Algorithm for the evaluation of acute monocular visual loss
Figure 1. BRAO = branch retinal artery occlusion; CRAO = central retinal artery occlusion; GCA = giant cell arteritis; LHON = Leber hereditary optic neuropathy; NAION = nonarteritic ischemic optic neuropathy; NMO = neuromyelitis optica; RAPD = relative afferent pupillary defect. (a) With marked retinal diseases, an afferent pupillary defect can be present. (b) CRAO, BRAO, macular ischemia. (c) Retinal abnormalities may not be present. (d) Mild optic disc swelling may be present, typically without peripapillary hemorrhages. (e) Vision loss can be bilateral, recurrent, and often severe. (f) Optic disc pseudoswelling and peripapillary telangiectasias may be present. (g) Some may have macular star.

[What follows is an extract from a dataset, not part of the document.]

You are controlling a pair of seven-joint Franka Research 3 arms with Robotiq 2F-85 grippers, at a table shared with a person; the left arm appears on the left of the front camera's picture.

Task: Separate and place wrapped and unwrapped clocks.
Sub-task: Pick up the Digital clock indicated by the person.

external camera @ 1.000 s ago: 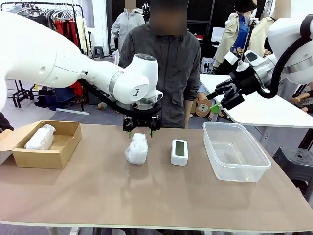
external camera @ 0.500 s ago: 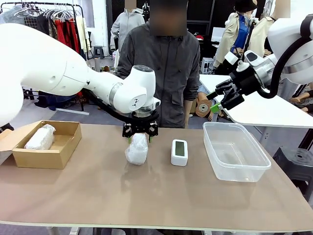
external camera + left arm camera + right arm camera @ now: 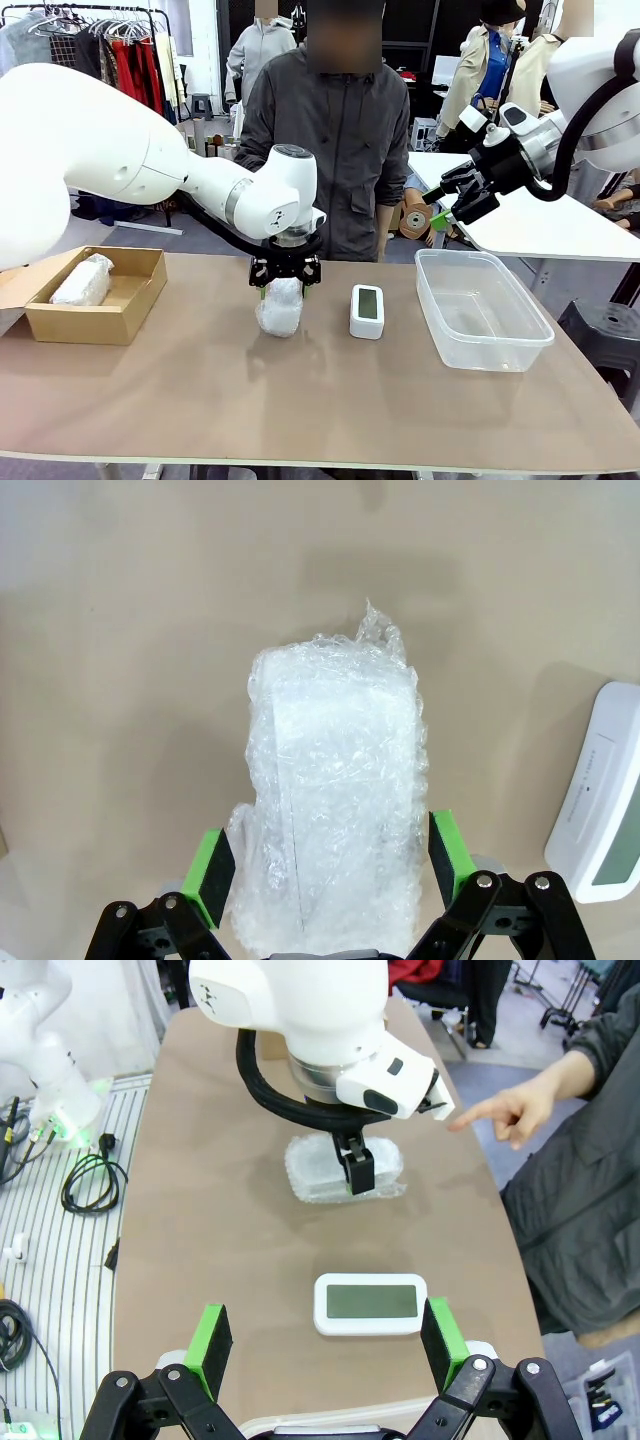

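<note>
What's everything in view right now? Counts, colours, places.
wrapped clocks: 2, translucent white wrap; table bundle at mid-table, boxed bundle inside the cardboard box
bare clock: 1, white with grey-green screen; on the table between the table bundle and the bin
cardboard box: 1, brown, open; table's left end
bin: 1, clear plastic; table's right side
table: 1, tan top
person: 1, dark grey jacket; far side, hand pointing a finger over the table
left gripper: 1, black with green pads; open, fingers either side of the table bundle
right gripper: 1, same colours; open, raised beyond the bin
</note>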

Visual fields can be assessed through confrontation techniques, but detailed perimetry testing is more sensitive and can reveal patterns of field loss that suggest a specific localization and differential diagnosis. Depression of the central visual field is expected in a maculopathy, but also frequently occurs with optic neuropathy. Conversely, a "nerve fiber bundle field defect" (that originates from the physiologic blind spot and respects the horizontal meridian) is more specific for optic neuropathy. Finally, the assessment of visual fields may identify homonymous field loss owing to a retrochiasmal lesion, despite the patient's misperception that the change in vision is monocular.
Knowledge of a patient's age and medical history, in particular a history of vascular risk factors, cancer, or autoimmune disorders, is essential in establishing a reasonable differential diagnosis.

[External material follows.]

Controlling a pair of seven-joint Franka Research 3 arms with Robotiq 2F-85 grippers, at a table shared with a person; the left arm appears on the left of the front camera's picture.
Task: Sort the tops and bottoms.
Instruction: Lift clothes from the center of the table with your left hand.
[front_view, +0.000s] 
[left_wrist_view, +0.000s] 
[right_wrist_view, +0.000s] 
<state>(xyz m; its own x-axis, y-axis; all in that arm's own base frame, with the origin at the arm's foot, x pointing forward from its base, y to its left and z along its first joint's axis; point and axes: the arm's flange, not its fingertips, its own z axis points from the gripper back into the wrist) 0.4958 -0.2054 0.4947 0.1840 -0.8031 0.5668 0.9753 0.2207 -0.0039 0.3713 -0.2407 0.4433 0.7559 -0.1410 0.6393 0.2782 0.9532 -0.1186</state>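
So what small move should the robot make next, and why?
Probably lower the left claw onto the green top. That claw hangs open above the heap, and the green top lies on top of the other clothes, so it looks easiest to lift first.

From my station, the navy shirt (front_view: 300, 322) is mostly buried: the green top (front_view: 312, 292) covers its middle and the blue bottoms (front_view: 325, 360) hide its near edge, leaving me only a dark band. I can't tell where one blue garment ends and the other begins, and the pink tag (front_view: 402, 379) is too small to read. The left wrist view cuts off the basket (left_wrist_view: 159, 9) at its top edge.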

The hallmark of a unilateral optic neuropathy is the relative afferent pupillary defect (RAPD). The RAPD is determined by the swinging flashlight test, during which light is alternately directed toward each pupil. When light is directed toward the unaffected eye, both pupils should constrict normally. When light is shined into the affected eye, the dilation of both pupils indicates the presence of a RAPD. In a more subtle RAPD, when the affected eye is stimulated the pupils may initially constrict but demonstrate a quicker redilation. While a small RAPD may be observed in the setting of moderate or severe retinal dysfunction, it is often readily apparent with even mild unilateral or asymmetric optic neuropathy.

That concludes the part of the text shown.